MoneyGram is also entering new markets as it modernizes, partnering with Stellar Development to engage in the crypto-currency space with an eye toward allowing customers globally to buy and sell crypto-currency and convert currency to crypto and vice versa.
A third area of focus is fighting fraud and ensuring regulatory compliance. For example, MoneyGram is using analytics to ensure that businesses using its service are licensed. One major benefit to date is flushing out fraudsters and detecting anomalies, especially important in complying with various global regulations.
“It’s a constant game of cat and mouse,” Vaughan says of fraud and stolen identities. “As we got digital, managing fraud can be challenging, even in the US and Europe.”
Vaughan says digital growth tends to reduce traditional revenue and margins but MoneyGram is experiencing increases in its traditional business and new revenue from its crypto-currency service, which is still under development.
“We allow wallets to subscribe to our core. These wallets can help consumers and other countries buy and sell US stable coins tied to the US dollar,” he says. MoneyGram is also enabling customers to buy Bitcoin and Litecoin; while in preliminary stage, these services are adding additional revenue steams and opportunities.
The last mile
Modernizing the final 100 services in Kubernetes is still on Vaughan’s to-do list. Even with an IT team that has increased from 350 to 520 (including contractors) over the past two years, to enable visibility and monitoring, lifecycle management, cluster standardization, multi-cluster access management, and auditing has required bringing in Kubernetes expertise.
To that end, MoneyGram partnered with Rafay Systems in January 2022, leveraging its Kubernetes Operations Platform to accelerate its application migration to the cloud.

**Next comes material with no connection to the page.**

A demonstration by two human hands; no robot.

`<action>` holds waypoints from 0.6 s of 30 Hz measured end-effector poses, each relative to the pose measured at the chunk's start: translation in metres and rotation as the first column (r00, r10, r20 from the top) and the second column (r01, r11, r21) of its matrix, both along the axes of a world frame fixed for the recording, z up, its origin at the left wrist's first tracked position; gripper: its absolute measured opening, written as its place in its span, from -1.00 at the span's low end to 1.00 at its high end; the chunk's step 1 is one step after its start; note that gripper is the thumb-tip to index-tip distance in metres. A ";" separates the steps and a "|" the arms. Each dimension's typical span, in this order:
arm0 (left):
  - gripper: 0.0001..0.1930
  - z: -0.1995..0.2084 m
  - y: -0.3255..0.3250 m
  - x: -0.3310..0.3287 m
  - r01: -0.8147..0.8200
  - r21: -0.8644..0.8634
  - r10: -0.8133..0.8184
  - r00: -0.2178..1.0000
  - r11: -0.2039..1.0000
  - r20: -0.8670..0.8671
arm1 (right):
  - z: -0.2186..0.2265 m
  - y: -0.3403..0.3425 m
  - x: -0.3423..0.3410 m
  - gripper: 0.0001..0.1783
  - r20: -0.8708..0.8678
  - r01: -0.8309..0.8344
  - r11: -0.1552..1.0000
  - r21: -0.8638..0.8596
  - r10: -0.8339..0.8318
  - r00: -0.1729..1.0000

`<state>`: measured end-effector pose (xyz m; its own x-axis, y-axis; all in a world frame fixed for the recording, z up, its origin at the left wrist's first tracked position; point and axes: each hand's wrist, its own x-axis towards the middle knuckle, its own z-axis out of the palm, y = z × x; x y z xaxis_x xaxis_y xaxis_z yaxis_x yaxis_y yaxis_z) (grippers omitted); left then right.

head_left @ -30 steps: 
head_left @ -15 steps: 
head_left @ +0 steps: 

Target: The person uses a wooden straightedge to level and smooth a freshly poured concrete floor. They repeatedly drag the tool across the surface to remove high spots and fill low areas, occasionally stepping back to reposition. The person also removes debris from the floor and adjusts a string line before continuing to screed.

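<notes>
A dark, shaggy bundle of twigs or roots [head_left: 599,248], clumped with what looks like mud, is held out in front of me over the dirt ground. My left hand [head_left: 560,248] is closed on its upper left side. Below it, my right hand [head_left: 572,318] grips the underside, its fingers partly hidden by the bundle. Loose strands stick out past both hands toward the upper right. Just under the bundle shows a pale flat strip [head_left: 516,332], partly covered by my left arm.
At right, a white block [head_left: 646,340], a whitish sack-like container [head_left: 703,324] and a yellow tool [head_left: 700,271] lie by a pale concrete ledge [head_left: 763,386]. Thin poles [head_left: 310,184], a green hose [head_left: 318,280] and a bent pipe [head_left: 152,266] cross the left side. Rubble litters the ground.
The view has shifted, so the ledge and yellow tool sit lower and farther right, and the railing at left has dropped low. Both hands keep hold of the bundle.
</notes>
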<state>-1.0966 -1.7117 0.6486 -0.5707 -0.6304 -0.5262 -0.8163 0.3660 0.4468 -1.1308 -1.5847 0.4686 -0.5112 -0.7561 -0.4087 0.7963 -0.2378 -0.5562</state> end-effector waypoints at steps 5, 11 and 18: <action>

“MoneyGram’s aggressive modernization goals required a solution to help them move quickly to the cloud, scale operations with a small team, and do so with the highest level of security, given the particularly sensitive nature of MoneyGram’s data,” says Rafay Systems CEO Haseeb Budhani. “We helped MoneyGram move to the cloud more quickly by removing the complexities of Kubernetes.”
It’s a heady balance, to build new business models while preserving MoneyGram’s bread-and-butter business, Vaughan says.
“Our digital transformation is not just about a technology change but changing the way we as a company think and act … teaching my team to have a cloud-first mindset,” Vaughan says, adding that training his developers to change how they do everything is not easy. “It’s a major cultural change to tell my team to go and rewrite all of our DevOps software pipelines so that we can deliver higher-quality software faster.”
According to IDC’s Cloudpath survey data, payment processing is the most frequently cited workload that financial institutions have deployed in the cloud so it’s a no-brainer that a firm like MoneyGram has invested in cloud computing.
Aaron Press, an IDC research director who specializes in global payment strategies, says rewriting the software and moving to a modern cloud architecture represents an investment in the future for a company that will be under continuing duress due to increasing competition and a dated business model.
“There’s no question that the legacy remittance market is under pressure from fintechs, especially as the market becomes more fragmented,” Press says. “The incumbents will need to build on their legacy advantages of a broad range of services and strong physical networks, and add significant innovation in technology, products, and business models if they are going to remain relevant in the long term. “
Through his cloud migration, Vaughan is betting that MoneyGram has.